* TASK GOAL *
Look below for the line that contains "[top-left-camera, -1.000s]", then quote it and all the lines after it, exactly, with the pictures left out.

* SUPPLIED DATA *

"""

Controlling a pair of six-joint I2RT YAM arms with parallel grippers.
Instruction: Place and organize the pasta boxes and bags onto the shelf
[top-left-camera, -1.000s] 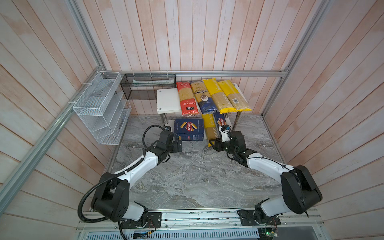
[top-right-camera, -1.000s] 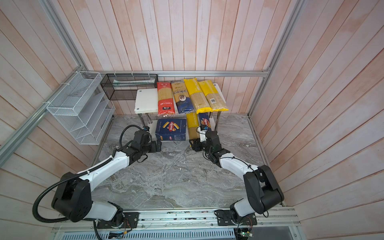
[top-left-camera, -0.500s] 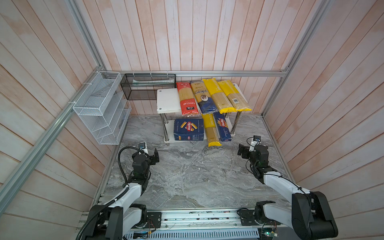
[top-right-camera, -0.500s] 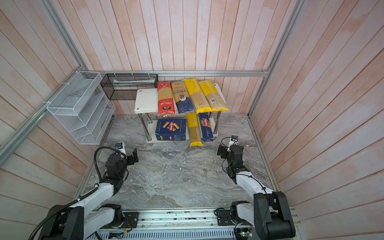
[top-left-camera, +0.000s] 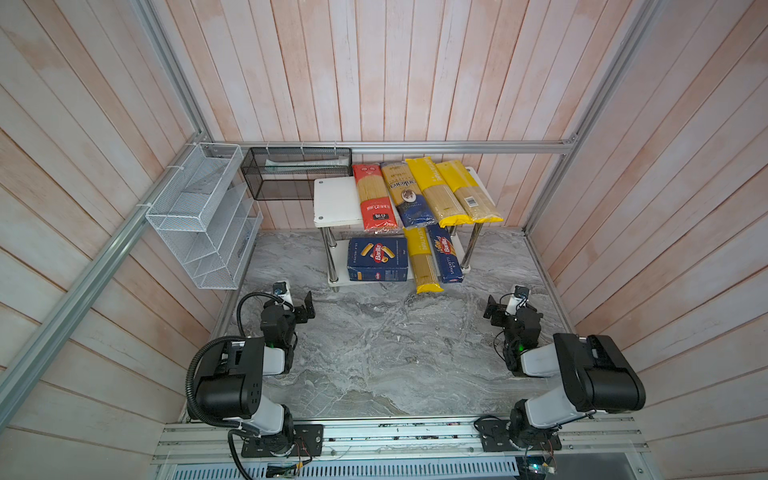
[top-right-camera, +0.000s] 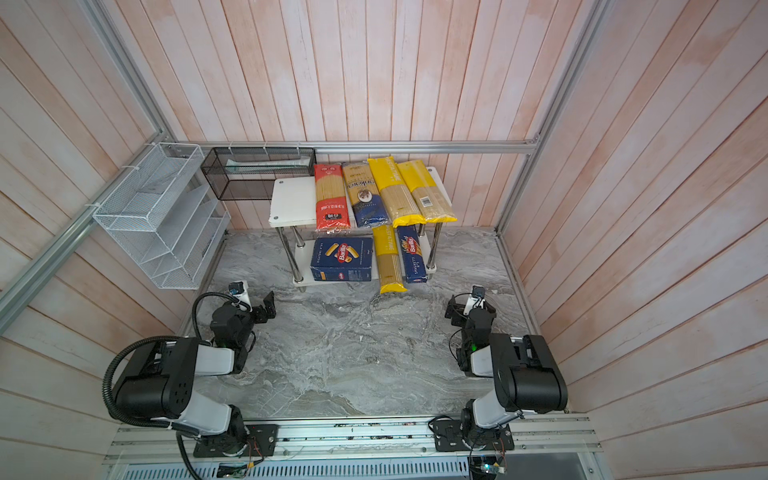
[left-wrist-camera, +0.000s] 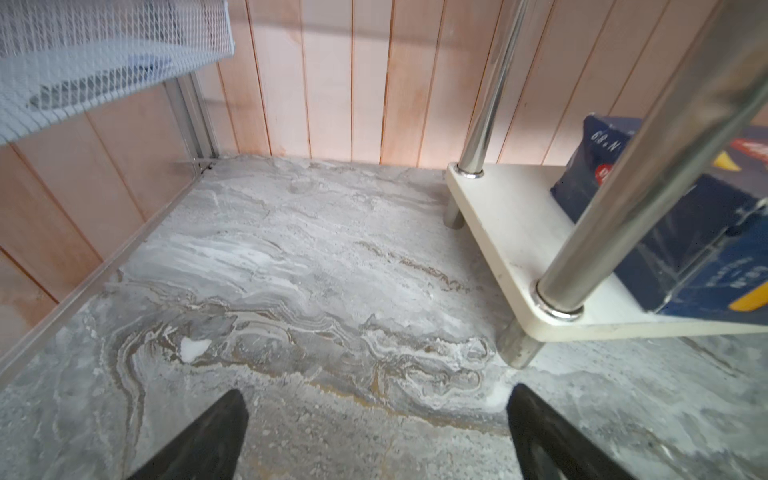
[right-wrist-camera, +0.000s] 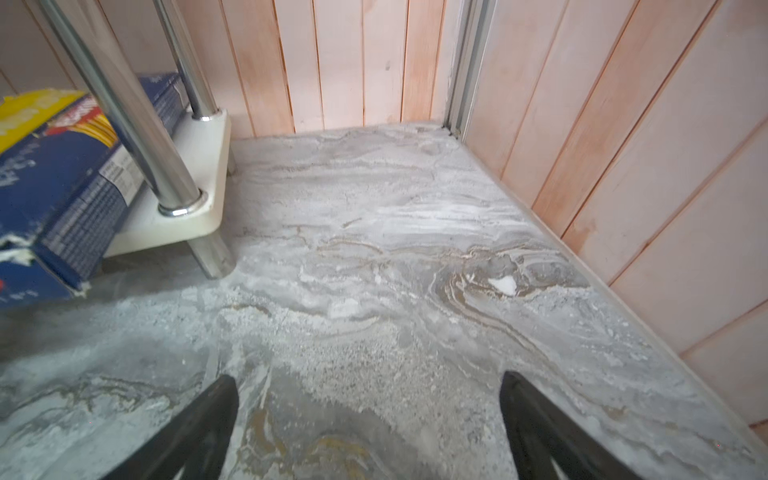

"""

* ANSWER *
[top-left-camera, -1.000s] 
[top-right-camera, -1.000s] 
[top-left-camera, -0.500s] 
[top-right-camera, -0.500s] 
[top-left-camera, +0.000s] 
[top-right-camera, +0.000s] 
[left-wrist-camera, +0.000s] 
[right-wrist-camera, +0.000s] 

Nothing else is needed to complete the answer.